A lo largo de los días y noches de ese año de trabajo incesante, y sobre todo cuando me sentía agotado, pensaba con insistencia en la flor de Coleridge. El poeta inglés Samuel Coleridge había imaginado, a finales del siglo XVII, una hermosa historia en la que un hombre sueña que atraviesa el Paraíso, recibe una flor azul como prueba de que ha estado allí, y al despertar encuentra esa flor en su mano. A mí me pasaba algo similar.
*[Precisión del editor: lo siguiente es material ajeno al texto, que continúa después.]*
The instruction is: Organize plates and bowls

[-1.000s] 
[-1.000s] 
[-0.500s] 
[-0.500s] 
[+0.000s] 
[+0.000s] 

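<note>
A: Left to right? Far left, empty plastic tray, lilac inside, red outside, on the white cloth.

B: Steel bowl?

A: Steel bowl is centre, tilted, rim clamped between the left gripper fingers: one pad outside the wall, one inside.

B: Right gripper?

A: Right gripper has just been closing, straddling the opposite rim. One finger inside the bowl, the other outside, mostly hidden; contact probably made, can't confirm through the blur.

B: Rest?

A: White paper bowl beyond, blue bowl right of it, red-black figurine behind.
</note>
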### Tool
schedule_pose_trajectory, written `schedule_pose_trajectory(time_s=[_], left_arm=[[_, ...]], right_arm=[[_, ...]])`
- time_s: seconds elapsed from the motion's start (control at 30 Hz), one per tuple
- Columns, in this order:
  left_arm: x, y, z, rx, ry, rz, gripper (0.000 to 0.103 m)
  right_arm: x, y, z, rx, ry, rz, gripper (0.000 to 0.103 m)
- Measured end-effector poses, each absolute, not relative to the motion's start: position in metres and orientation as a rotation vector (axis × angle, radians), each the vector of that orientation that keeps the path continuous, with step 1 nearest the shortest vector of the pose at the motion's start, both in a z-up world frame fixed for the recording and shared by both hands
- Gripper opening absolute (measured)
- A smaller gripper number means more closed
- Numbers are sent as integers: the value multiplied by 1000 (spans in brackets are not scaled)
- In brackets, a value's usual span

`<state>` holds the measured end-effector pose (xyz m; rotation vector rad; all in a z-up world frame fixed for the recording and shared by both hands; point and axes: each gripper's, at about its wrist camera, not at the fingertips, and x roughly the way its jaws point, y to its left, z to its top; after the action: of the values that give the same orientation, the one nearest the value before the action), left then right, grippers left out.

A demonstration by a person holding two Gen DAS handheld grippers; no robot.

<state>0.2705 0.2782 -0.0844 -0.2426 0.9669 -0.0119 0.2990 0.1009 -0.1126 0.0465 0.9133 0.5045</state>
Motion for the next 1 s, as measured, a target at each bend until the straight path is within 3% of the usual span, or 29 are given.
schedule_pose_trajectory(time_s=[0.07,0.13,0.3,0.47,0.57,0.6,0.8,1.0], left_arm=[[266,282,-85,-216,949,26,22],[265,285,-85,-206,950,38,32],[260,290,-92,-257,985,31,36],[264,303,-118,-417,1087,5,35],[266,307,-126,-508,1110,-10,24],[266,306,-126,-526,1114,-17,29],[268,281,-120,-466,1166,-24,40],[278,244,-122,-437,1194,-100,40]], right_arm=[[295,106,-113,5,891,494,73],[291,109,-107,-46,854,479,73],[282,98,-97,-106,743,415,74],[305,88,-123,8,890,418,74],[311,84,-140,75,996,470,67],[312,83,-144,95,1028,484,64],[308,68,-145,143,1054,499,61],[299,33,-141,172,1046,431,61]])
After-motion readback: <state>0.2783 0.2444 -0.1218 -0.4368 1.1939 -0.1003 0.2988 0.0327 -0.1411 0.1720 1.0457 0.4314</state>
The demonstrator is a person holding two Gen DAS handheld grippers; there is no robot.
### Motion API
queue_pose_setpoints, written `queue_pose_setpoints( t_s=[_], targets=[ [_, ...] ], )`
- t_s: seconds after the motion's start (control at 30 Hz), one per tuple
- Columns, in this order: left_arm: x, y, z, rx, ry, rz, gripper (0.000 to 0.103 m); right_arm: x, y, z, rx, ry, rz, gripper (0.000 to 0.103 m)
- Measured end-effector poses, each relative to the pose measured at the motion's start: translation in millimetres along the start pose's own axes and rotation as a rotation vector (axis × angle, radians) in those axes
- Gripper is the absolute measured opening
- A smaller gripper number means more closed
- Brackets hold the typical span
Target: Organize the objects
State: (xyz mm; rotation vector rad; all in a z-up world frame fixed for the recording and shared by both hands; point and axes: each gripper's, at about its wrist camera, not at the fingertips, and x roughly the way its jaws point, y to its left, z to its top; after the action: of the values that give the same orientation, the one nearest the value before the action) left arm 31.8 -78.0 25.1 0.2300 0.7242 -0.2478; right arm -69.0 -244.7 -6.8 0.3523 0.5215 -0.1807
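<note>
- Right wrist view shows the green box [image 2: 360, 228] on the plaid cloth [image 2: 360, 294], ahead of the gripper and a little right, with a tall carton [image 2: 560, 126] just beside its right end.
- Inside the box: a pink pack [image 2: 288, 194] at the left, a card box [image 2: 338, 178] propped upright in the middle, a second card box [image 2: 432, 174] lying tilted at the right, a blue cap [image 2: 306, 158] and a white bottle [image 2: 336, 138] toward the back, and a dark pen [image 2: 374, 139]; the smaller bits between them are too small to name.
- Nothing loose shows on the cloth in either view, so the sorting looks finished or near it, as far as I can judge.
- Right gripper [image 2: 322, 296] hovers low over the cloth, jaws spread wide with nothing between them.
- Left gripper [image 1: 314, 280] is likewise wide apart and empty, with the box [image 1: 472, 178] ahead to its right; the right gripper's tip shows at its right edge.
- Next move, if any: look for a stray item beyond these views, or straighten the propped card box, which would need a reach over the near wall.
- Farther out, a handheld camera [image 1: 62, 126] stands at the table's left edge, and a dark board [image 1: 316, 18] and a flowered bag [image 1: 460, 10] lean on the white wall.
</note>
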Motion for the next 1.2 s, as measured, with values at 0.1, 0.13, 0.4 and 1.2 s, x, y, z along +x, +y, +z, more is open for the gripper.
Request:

En medio de la nebulosa oscura que para mí era el Perú, yo vivía y me desplazaba por las calles de Lima con la mente fija en París, como quien llevaba en secreto –en feliz secreto– una virtual e imaginaria flor de Coleridge: la prueba de que la realidad del sueño era posible.
¿Nada me retenía? ¿No iba a sentir nostalgia por el Perú? Ser peruano, en mi caso, significaba la posibilidad de la nostalgia por un puñado de familiares, de amigos, de paisajes, de experiencias que muy poco tenían que ver con las múltiples y contradictorias realidades del Perú, y sí mucho con mi historia personal. Mi peruanidad no se extendía más allá de unas cuantas calles de Lima. Y si bien tenía cierta estabilidad en ese reducido espacio, no temía empezar de cero en París, porque pensaba, como Cortázar, que «no ser nadie en una ciudad que lo era todo era mil veces preferible a lo contrario».
Desde luego, yo sabía perfectamente que ese París cortazariano no era el mismo: las circunstancias habían cambiado. Pero sabía también que un puente sobre el agua plateada del Sena, una franja de cielo crepuscular desde el sucio vidrio de un ventanuco lleno de telarañas, el invierno vibrando en el aire, la rama de un castaño estremeciéndose en la oscuridad lluviosa, eran imágenes irreductibles a cualquier impulso transformador del París moderno.
La luminosa mañana de primavera en que salía mi vuelo, me acompañaron al aeropuerto mis padres, mi hermana y un par de amigos íntimos, quienes, a la hora de la despedida, cumplieron mi deseo de evitar todo gesto de sentimentalismo. El avión de Continental encendió sus turbinas exactamente al mediodía. Sentados de a tres en los asientos reclinables, volábamos sobre un cielo despejado, pero yo prefería no volverme a la ventanilla, no mirar hacia abajo, sino a los boletos soñados que iba acariciando repetidamente entre mis manos, a los pétalos de la gris azulada flor de Coleridge que, a medida que nos alejábamos, se hacía, al fin, cada vez más real entre mis manos.